Roture is an existing word in French, but in this post, I introduce it as an alternative for how the words nature and natural are defined and used in modern green thinking.
The origin of contemporary Western environmental thinking can be traced back to the work of the French philosopher Jean Jacques Rousseau. In his time, Rousseau introduced an attractive alternative to the then prevailing Christian doctrine of Original Sin. His idea that man is born innocent and subsequently corrupted by society was later translated by people such as William Wordsworth and Henri David Thoreau into the mantra which still holds today: industry pollutes and ordinary man is innocent.
Definition of nature
Rousseau also has a peculiar definition of nature. He and his green successors hold a romantic view of nature. They have defined nature as something to be admired and protected, as if nature is only beautiful and not also limiting and destructive. Using the word nature for that is incorrect; Roture (romantic or Rousseau nature) is a better fitting term. We need to be clear what we talk about, when we talk about nature.
As a result, the conflict between the development of mankind and the conservation of the natural environment is played out on a much smaller stage; that of the conflict between industrial pollution and romanticized nature (Roture). Significant parts of the larger conflict remain hidden in our collective unconscious.
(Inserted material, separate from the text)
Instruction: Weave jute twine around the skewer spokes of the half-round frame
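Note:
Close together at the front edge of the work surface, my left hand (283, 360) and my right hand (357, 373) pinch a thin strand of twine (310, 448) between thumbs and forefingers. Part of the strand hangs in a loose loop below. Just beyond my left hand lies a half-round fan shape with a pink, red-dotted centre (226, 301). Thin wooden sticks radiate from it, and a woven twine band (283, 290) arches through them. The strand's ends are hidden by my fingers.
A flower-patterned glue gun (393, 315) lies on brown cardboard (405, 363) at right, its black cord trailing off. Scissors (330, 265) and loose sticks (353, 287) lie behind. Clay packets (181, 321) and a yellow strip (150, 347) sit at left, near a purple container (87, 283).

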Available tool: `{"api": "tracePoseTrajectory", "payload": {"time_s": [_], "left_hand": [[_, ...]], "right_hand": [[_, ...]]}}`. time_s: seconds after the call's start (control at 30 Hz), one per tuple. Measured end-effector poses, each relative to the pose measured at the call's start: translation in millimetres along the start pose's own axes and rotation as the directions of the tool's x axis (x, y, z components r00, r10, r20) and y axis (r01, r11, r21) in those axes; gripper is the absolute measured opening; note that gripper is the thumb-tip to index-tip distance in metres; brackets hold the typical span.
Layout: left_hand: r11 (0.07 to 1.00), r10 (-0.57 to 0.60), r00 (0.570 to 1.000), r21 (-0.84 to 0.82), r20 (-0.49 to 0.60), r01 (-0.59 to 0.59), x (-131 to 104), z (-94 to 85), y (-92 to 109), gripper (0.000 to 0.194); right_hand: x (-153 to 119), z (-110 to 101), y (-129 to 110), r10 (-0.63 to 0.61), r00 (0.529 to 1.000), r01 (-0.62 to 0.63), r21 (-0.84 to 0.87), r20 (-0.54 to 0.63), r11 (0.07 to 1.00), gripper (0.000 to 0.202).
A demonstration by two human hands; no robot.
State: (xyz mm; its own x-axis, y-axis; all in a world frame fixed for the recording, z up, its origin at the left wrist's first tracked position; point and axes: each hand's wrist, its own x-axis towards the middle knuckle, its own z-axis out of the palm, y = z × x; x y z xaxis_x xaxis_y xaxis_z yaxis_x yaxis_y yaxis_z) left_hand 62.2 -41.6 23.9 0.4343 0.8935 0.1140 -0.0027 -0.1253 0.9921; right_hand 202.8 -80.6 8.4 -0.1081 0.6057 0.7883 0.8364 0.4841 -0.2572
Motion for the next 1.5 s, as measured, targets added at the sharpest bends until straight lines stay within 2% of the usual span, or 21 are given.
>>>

In practice, this leads to endless contradictions. For example: an Environmental Impact Assessment is required for the construction of a road but not for researching a life enhancing drug; laws regulate industrial pollution but not the consumption of industrial products; many NGOs are involved in environmental protection but also in providing development aid; levies are constructed against flood and this is not regarded as an environmental impact; and less toxic pesticides are being developed but the fight against malaria is continuing.